The largest tribe of Amazonian Indians, the 27,000-strong Guarani, are being devastated by a wave of suicides among their children, triggered by their coming into contact with the modern world. Once unheard of among Amazonian Indians, suicide is ravaging the Guarani, who live in the southwest of Brazil, an area that now has one of the highest suicide rates in the world. More than 280 Guarani have taken their own lives in the past 10 years, including 26 children under the age of 14 who have poisoned or hanged themselves. Alcoholism has become widespread, as has the desire to own radios, television sets and denim jeans, bringing an awareness of their poverty. Community structures and family unity have broken down and sacred rituals come to a halt.

Of the more than 6,000 languages now spoken on the planet, two become extinct each week, and by most estimates half will fall silent by the end of the century. [5] A United Nations report claims that nine-tenths of the languages now spoken will become extinct in the next hundred years. [6] Most endangered languages have a very small number of speakers. Perhaps a thousand distinct languages are spoken in Papua New Guinea, many by tribes of only a few hundred members. Several are disappearing tribal languages spoken in the Amazon rainforest, the Andes Mountains, or the Siberian taiga. Eighteen languages have only one surviving speaker. It is painful to imagine how the world must look to these individuals. They are orphaned in eternity, wiped clean of memory, their existence reduced to the exigency of the moment.

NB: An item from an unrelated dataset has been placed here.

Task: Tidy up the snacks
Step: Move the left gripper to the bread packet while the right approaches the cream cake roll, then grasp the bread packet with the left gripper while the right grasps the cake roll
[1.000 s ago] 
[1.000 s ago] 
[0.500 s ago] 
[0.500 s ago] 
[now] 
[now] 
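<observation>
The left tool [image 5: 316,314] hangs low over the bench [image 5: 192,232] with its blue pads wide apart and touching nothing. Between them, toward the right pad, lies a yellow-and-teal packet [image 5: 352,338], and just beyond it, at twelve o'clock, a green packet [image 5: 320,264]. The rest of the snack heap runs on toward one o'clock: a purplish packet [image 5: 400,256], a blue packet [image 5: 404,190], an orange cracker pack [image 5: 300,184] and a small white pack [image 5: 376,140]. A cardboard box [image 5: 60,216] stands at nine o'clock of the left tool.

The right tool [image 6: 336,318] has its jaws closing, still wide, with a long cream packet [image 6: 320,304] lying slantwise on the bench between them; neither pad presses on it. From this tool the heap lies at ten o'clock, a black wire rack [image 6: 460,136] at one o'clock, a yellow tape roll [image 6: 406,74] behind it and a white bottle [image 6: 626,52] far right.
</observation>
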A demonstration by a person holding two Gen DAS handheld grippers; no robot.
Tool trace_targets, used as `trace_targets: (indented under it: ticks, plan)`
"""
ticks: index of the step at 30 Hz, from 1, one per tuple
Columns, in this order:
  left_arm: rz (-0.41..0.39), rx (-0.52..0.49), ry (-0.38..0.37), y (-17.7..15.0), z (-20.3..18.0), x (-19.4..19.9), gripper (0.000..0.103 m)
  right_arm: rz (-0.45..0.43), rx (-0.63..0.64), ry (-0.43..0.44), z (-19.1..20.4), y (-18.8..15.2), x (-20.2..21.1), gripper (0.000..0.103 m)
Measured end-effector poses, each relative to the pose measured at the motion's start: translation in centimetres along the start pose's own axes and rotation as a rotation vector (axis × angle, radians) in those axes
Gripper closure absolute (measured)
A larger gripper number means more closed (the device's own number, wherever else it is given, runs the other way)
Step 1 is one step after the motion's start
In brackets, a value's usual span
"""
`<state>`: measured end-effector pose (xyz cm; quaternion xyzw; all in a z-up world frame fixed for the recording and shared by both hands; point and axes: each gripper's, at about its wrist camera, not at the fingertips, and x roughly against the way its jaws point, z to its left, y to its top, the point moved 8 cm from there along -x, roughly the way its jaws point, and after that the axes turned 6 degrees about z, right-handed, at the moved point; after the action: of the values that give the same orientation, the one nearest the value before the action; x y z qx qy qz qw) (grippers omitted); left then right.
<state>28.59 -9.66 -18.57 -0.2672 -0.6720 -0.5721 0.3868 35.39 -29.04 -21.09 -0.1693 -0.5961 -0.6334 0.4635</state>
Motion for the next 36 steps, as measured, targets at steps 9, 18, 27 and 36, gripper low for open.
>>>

But are these dying remnants of primitive societies really so different from the rest of us? Mortality stalks most of the peoples of the world – not this year or next, but within the horizon of human reckoning. A good deal of the world seems to have lost the taste for life. Fertility has fallen so far in parts of the industrial world that languages such as Ukrainian and Estonian will be endangered within a century and German, Japanese, and Italian within two. The repudiation of life among advanced countries living in prosperity and peace has no historical precedent, except perhaps in the anomie of Greece in its post-Alexandrian decline and Rome during the first centuries of the Common Era. But Greece fell to Rome, and Rome to the barbarians. In the past, nations that foresaw their own demise fell to the Four Horsemen of the Apocalypse: War, Plague, Famine, and Death. Riding point for the old quartet in today’s more civilized world is a Fifth Horseman: loss of faith. Today’s cultures are dying of apathy, not by the swords of their enemies.

Nor is the Muslim world immune:

But Islamic society is even more fragile. As Muslim fertility shrinks at a rate demographers have never seen before, it is converging on Europe’s catastrophically low fertility as if in time-lapse photography. The average 30-year-old Iranian woman comes from a family of six children, but she will bear only one or two children during her lifetime. Turkey and Algeria are just behind Iran on the way down, and most of the other Muslim countries are catching up quickly. By the middle of this century, the belt of Muslim countries from Morocco to Iran will become as gray as depopulating Europe. The Islamic world will have the same proportion of dependent elderly as the industrial countries – but one-tenth the productivity. A time bomb that cannot be defused is ticking in the Muslim world.

Facing the death of one’s culture and religion is the characteristic anguish of our time.  How odd that this great human drama will be largely overlooked by our artists and storytellers because their own individualistic, universalist prejudices keep them from seeing it.